В том году Ванессе исполнилось пятьдесят лет, и «Гардиен» припомнил историю, которая и произошла ровно полвека тому назад в Шекспировском театре. Там шел «Гамлет» с Оливером Ольвье, и первый антракт что-то уж слишком затянулся. Публика уже начала ворчать, когда откинулся занавес и на просцениуме появился принц Датский.

— Леди и джентльмены, надеюсь, что вы простите нас, когда узнаете, что у нашего Лаэрта час назад родилась дочь. Будущая великая актриса Англии!

Публика зааплодировала, а предсказание сбылось.

В конце прошлого ХХ-го века… как-то страшновато это писать… я в какой-то мере осуществил свою детскую мечту, начав писать исторические романы. Написал тетралогию о своих предках по материнской линии Алексеевых (в романах — Олексины), имевших счастье внести свой вклад в культуру России, и два романа о первых правителях Древней Руси — «Вещий Олег» и «Ольга, королева русов». И продолжаю работать, хотя, естественно, не с той интенсивностью, как бы мне хотелось.

Впрочем, это понятно. Я еду с ярмарки.

Еще размашисто рысят кони, еще жив праздник в душе моей, еще кружится голова от вчерашнего хмеля и недопетая песня готова сорваться в белесое от седины небо. Еще не остыли на губах ворованные поцелуи случайных женщин, любивших любовь больше, чем меня, и тем самым вложивших свой камень в котомку моей усталости. Еще хочется пробежаться босиком, поваляться в траве, нырнуть с обрыва в незнакомый омут. Еще так трудно оторвать взгляд от женских ног, еще пытаешься казаться умнее, еще мечтается перед сном и хочется петь по утрам. Еще не утолена вся жажда, еще веришь в себя и еще ничего не болит, кроме сердца.
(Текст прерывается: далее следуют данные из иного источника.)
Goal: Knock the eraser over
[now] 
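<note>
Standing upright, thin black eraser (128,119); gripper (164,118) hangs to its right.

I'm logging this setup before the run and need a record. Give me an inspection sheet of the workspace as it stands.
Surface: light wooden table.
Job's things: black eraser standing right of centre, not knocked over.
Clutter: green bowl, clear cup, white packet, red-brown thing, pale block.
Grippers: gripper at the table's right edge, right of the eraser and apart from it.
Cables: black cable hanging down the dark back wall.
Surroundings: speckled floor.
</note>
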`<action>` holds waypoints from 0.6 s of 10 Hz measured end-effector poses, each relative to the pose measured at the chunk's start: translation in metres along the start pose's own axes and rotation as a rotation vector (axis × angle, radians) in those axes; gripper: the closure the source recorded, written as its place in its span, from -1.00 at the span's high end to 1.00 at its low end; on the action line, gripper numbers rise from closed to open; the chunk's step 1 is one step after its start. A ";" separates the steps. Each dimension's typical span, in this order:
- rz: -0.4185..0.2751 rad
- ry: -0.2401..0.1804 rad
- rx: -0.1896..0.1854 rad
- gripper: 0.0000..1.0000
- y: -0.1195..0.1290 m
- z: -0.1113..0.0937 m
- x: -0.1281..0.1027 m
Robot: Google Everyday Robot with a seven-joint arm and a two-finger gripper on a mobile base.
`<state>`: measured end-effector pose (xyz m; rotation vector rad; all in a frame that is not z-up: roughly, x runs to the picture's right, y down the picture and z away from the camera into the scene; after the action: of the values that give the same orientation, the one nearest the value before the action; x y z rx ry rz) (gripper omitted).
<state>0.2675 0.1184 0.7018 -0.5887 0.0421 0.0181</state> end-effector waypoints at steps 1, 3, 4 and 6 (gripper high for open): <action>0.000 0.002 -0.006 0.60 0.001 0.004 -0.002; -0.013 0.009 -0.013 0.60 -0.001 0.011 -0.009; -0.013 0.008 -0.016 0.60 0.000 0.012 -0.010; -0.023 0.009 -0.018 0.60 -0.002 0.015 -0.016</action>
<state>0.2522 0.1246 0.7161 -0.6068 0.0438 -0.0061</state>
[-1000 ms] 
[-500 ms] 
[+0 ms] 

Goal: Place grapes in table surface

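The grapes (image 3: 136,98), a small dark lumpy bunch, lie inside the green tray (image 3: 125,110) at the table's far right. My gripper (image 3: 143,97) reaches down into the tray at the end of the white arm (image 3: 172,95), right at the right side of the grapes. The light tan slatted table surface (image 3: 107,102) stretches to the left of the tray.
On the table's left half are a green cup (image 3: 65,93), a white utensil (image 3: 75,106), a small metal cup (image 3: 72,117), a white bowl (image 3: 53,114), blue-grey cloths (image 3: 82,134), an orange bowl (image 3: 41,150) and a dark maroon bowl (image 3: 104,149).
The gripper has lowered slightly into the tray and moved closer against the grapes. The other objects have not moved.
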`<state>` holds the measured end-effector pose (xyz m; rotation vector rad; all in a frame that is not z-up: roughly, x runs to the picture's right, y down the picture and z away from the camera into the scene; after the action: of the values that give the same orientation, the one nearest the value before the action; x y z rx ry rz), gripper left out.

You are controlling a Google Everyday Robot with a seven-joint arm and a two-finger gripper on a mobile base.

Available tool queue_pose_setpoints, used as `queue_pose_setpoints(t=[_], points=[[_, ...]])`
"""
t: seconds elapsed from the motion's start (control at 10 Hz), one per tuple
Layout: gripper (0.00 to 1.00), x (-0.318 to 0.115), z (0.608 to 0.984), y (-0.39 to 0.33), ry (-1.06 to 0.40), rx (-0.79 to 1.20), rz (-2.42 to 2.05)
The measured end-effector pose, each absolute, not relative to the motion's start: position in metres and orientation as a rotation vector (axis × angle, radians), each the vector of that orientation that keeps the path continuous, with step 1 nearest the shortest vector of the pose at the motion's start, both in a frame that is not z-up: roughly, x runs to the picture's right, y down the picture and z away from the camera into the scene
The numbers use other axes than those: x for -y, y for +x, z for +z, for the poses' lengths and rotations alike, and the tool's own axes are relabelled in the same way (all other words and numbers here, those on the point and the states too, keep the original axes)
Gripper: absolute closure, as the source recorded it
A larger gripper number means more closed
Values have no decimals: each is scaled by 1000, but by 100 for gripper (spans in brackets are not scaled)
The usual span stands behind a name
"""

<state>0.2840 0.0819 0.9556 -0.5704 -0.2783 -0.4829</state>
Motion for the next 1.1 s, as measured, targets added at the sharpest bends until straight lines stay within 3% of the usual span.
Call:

И все же я еду с ярмарки, а это значит, что между моими желаниями и моими возможностями, между «хочу» и «могу» между «еще» и «уже» начала вырастать стена. И каждый прожитый день добавляет в эту стену свой аккуратный кирпичик. Я еще хочу бежать вослед за уходящим поездом, но уже не могу его догнать и рискую остаться один на гулком пустом перроне.

Чувства притупляются, как боевые клинки: об них уже не обрежешься, не вздрогнешь вдруг от запаха первого снега, от цвета свежей смолы, от стука вальков на реке. Уже не слышно тишины и не видно тьмы, уже позади все, что случалось впервые, и порою уже кажется, что на свете не осталось ничего нового, кроме смеха и солнца, дождя и слез, мороза и птичьего гомона. Уже знаешь, что ждет тебя за поворотом, потому что потерял им счет, но сердцу не прикажешь, и оно снова и снова замирает в груди, и ты упрямо надеешься успеть понять, додумать, написать. Но уже ничего не вернешь, и неразгаданные мысли, ненаписанные романы и невстреченные встречи, что призрачным роем еще вьются вокруг, уже для других.

Я еду с ярмарки, кое-что купив и кое-что продав, что-то найдя и что-то потеряв; я не знаю, в барышах я или внакладе, но бричка моя не скрипит под грузом антикварной рухляди. Все, что я везу, умещается в моем сердце, и мне легко. Я не успел поумнеть, торопясь на ярмарку, и не жалею об этом, возвращаясь с нее. Многократно обжигаясь на молоке, я так и не научился дуть на воду, и это переполняет меня безгрешным гусарским самодовольством.

Так пусть же неспешно рысят мои кони, а я буду лежать на спине, закинув руки за голову, смотреть на далекие звезды и ощупывать свою жизнь, ища в ней вывихи и переломы, старые ссадины и свежие синяки, затянувшиеся шрамы и незаживающие язвы.